I asked Stearn if he thought there was an element of schadenfreude between the different publishing houses. “There is to a certain extent... If you invest in an author, from another publisher, you want them to do a lot better than their previous house, so we can say we know what we're doing.”

After I finish grilling the staff it's time for the weekly cover meeting, where design and sales get together to look over the work in progress and share opinions. Once everyone is gathered in the brightly lit conference room, covers-in-progress are flashed up on a wide screen TV.

 
 

Jelly by Jo Cotterill (due out May 2018) deals with issues of body image from the female perspective. Freelancer Anneka is working on the cover. A previous version raised concerns that the girl looked too old fashioned in her dress and so has now been given a more modern look of jeans and a t-shirt. The head of UK Sales points out that the authors name looks a bit cramped at the top and it's agreed that the title be scaled down slightly to give it more weight.

 
 

The next cover, for Toxic by Nicci Cloke, has six potentials covers at this stage, and divides the room.
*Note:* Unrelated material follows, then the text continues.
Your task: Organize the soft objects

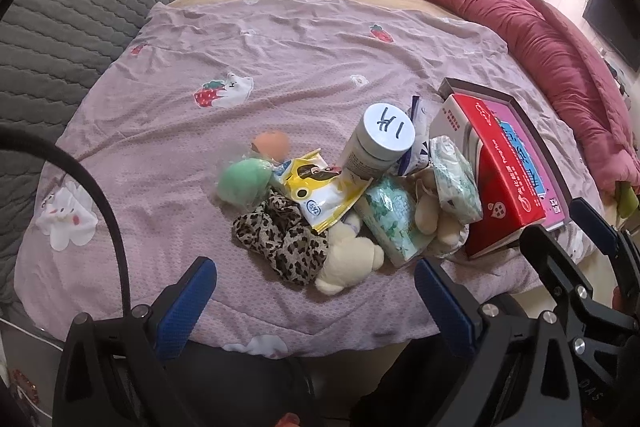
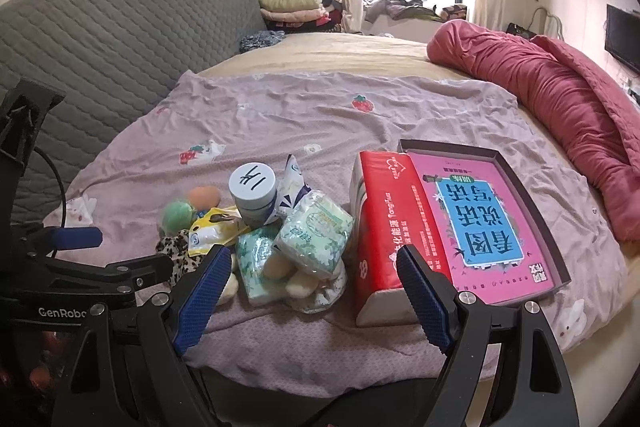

Everyone agrees that the vertical type placement is inventive but is this good or bad? The covers featuring tanned, toned body parts were deemed to be too “sexy” for a YA book, too Jackie Collins? Some present are concerned that the proposed covers too different from Cloke's previous covers. Most gave No. 2, the eventual winner, the thumbs up due to it being the most unsettling. Is the girl unconscious or simply enjoying the water? The darkness of the water not only makes the font pop but also adds to the sinister sensation. But is it too dark, some wondered? The head of International Sales is concerned about how well it would be received in Australia, so a metaphorical pin is put in it until feedback can be acquired. 

 
Toxic being discussed in the cover meeting

Toxic being discussed in the cover meeting

Final Cover, Design: Sinem Eras

Final Cover, Design: Sinem Eras

 

Something I notice right away during these discussions is how every single person in the room has a voice, no matter their role. Every opinion is valued and taken seriously. But it is by no means a formal meeting, more of a freeform conversation between friends, with lots of laughs, as they agree on what works and what doesn't.

Another thing I notice is how difficult it is for me to keep my mouth shut. As a designer and contributor to Spine, judging books by their covers is what I do, so it's really hard not to blurt out an opinion. I manage it though, reminding myself that today I am a journalist and journalists must simply observe with a detached eye.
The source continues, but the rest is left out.